PALOPO – Posisi politik Walikota Palopo, Hj. Naili Trisal, kini menjadi sorotan utama. Walikota perempuan pertama di kota ini, bersama pasangannya Akhmad Syarifuddin Daud (Naili-Ome), dihadapkan pada kenyataan pahit di Gedung DPRD Palopo: mereka benar-benar terkepung.

Stabilitas pemerintahan lima tahun ke depan kini tergantung pada satu manuver politik yang berani dan penuh risiko.
Ganjalan 17 Kursi Oposisi
Koalisi pengusung Walikota Naili, yang terdiri dari Gerindra dan Demokrat, hanya berhasil mengamankan delapan kursi di DPRD Palopo. Angka ini jauh dari kata aman.
Total 25 kursi di parlemen dikuasai secara telak oleh kekuatan oposisi yang mencapai 17 kursi.

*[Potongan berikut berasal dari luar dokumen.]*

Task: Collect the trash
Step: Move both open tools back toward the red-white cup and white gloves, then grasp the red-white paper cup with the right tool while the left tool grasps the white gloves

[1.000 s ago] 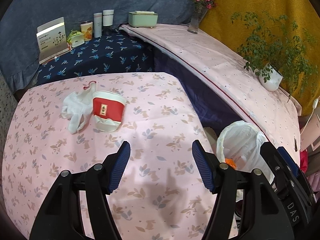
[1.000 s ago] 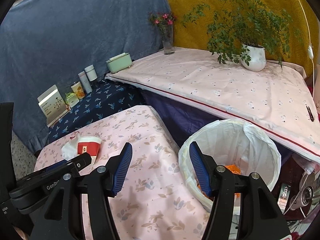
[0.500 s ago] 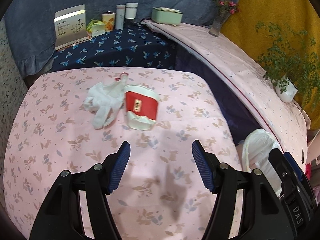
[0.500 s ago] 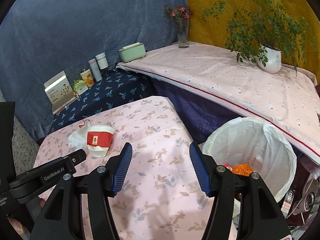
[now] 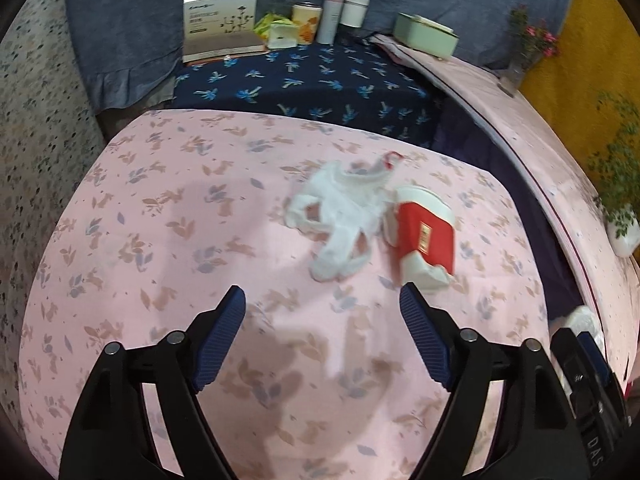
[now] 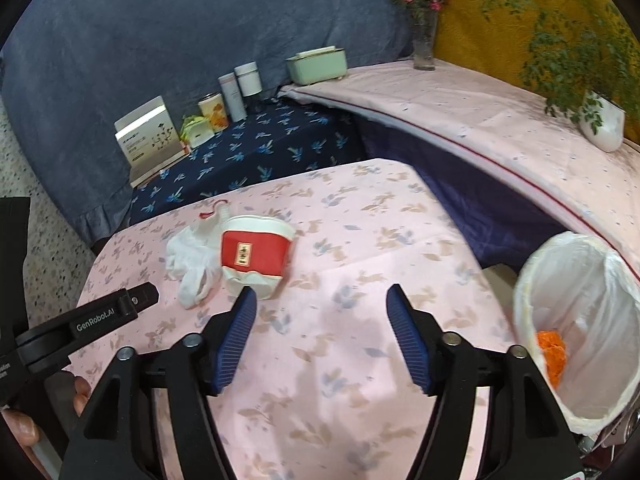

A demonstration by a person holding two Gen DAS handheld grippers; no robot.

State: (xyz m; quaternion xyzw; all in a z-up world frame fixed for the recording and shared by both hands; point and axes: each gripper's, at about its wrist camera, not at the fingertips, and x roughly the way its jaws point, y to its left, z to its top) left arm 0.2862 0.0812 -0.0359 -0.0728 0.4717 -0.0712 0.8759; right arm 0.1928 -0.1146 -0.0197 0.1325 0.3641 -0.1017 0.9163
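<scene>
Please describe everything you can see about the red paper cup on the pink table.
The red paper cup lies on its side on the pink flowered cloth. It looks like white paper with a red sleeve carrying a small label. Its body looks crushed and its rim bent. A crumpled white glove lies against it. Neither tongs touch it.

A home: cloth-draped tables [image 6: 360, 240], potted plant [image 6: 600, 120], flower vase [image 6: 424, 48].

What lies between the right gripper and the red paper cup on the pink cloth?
Nothing: in the right wrist view only bare pink cloth separates the right gripper, its empty jaws opening, from the red paper cup. The white glove lies beside the cup.
</scene>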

Kekuatan oposisi ini dibentuk oleh gabungan fraksi-fraksi besar seperti Nasdem, Golkar, PDIP, PKS, dan Hanura.
Dengan kekuatan sebesar ini, yang jauh melampaui batas minimum mayoritas (13 kursi), Walikota Naili praktis berada di posisi minoritas yang sangat rentan.
Kondisi ini menciptakan gonjang-ganjing politik yang tak terhindarkan. Setiap kebijakan eksekutif, mulai dari pengesahan Anggaran Pendapatan dan Belanja Daerah (APBD) hingga mutasi pejabat strategis, berpotensi besar untuk diganjal atau dijadikan alat tawar politik oleh Fraksi Mayoritas.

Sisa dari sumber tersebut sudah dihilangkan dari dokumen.